Autorité de la chose jugée et revirement de jurisprudence

Autorité de la chose jugée et revirement de jurisprudencePar décision du 17 mars 2015, la Cour européenne des droits de l’homme (CEDH) s’est prononcée sur la recevabilité d’une demande déjà présentée et jugée mais qui depuis lors avait fait l’objet d’un revirement de jurisprudence.

Le principe de la décision. Le requérant de l’espèce s’était pourvu en justice afin de mettre un terme au prêt à usage dont bénéficiaient les occupants de l’immeuble dont il était nu propriétaire et usufruitier. En 2002, il avait été débouté de sa demande fondée sur le défaut d’entretien de l’immeuble. Estimant que cet arrêt était conforme à la jurisprudence en vigueur, le requérant ne s’était pas pourvu en cassation.

En 2004, la Cour de cassation avait fait évoluer sa jurisprudence en énonçant qu’un prêt à usage indéterminé pouvait être unilatéralement résilié à tout moment. Le requérant avait alors assigné à nouveau les époux V. en demandant la résiliation du prêt toujours pour défaut d’entretien (et non en application du nouveau principe autorisant un prêteur à mettre fin unilatéralement à un prêt à usage à durée indéterminée). La Cour de cassation avait rejeté le pourvoi en raison de l’autorité de la chose jugée de l’article 1351 du Code civile selon laquelle la chose jugée par un jugement antérieur fait autorité à l’égard d’une nouvelle demande fondée sur la même cause et en présence d’une identité des parties et de l’objet.

Devant la CEDH, le requérant invoquait la violation de l’article 6, paragraphe 1 de la Convention européenne des droits de l’homme au motif qu’il s’était vu privé du bénéfice du revirement de jurisprudence opéré par la Cour de cassation.

La CEDH a estimé que le requérant n’a pas été privé de sa possibilité de bénéficier du revirement de jurisprudence dans la mesure où sa seconde demande n’était pas fondée sur ce nouveau fondement juridique mais sur sa demande initiale.

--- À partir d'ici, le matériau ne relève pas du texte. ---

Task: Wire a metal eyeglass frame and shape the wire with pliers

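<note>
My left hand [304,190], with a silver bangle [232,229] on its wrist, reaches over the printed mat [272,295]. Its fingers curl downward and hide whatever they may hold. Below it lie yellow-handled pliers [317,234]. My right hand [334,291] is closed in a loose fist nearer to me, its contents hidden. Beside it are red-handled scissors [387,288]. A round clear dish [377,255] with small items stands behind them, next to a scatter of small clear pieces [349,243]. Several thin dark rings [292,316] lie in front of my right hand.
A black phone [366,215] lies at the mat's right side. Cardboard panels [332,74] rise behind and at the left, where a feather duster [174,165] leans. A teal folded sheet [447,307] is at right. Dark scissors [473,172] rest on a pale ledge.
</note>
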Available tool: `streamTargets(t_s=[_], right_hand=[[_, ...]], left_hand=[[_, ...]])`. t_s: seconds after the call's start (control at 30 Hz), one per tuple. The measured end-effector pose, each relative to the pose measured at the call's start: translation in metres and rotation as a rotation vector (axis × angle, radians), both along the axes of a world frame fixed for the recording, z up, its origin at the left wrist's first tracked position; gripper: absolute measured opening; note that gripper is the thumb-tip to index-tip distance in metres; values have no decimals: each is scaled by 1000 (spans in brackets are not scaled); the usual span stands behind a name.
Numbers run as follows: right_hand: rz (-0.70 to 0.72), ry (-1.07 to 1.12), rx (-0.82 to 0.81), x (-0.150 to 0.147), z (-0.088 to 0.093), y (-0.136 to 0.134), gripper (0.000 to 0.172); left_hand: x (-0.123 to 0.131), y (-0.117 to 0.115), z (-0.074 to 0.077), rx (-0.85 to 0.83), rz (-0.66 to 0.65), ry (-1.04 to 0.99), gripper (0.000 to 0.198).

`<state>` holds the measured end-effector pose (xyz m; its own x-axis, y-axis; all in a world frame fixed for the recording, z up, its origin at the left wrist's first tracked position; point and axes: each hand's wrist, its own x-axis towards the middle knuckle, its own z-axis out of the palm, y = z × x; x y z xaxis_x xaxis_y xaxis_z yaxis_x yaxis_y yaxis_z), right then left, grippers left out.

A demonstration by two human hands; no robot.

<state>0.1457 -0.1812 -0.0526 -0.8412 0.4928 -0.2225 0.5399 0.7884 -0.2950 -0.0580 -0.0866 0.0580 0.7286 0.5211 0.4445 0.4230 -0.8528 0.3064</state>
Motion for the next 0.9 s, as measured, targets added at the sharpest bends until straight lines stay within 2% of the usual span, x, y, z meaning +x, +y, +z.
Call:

La motivation de la décision. Depuis 7 juillet 2006 la Cour de cassation a consacré le principe de la concentration de moyens. En application de ce principe le demandeur est tenu de présenter dès la première instance l’ensemble des moyens qu’il estime de nature à fonder sa demande.

En application de ce principe, la Cour de cassation a légitimement pu juger que le demandeur qui ne fonde pas dès la première instance sa requête sur le revirement de jurisprudence dont il souhaite bénéficier, mais uniquement sur une motivation qui a d’ores et déjà été jugée par une décision revêtue de l’autorité de la chose jugée, ne peut voir sa demande prospérer.

La CEDH a considéré que le principe de la concentration des moyens poursuit un but légitime, en conséquence de quoi le demandeur de l’espèce n’avait pas été privé du droit de bénéficier du revirement de jurisprudence dans la mesure où il n’avait pas fondé sa deuxième demande sur le droit issu de ce revirement.

Le demandeur à une instance qui concerne les mêmes parties, le même objet et qui a déjà fait l’objet d’une décision revêtue de l’autorité de la chose jugée ne peut bénéficier d’un revirement de jurisprudence ultérieur que s’il fonde sa nouvelle demande sur ledit revirement. Sinon sa demande sera déclarée irrecevable en application du principe de l’autorité de la chose jugée.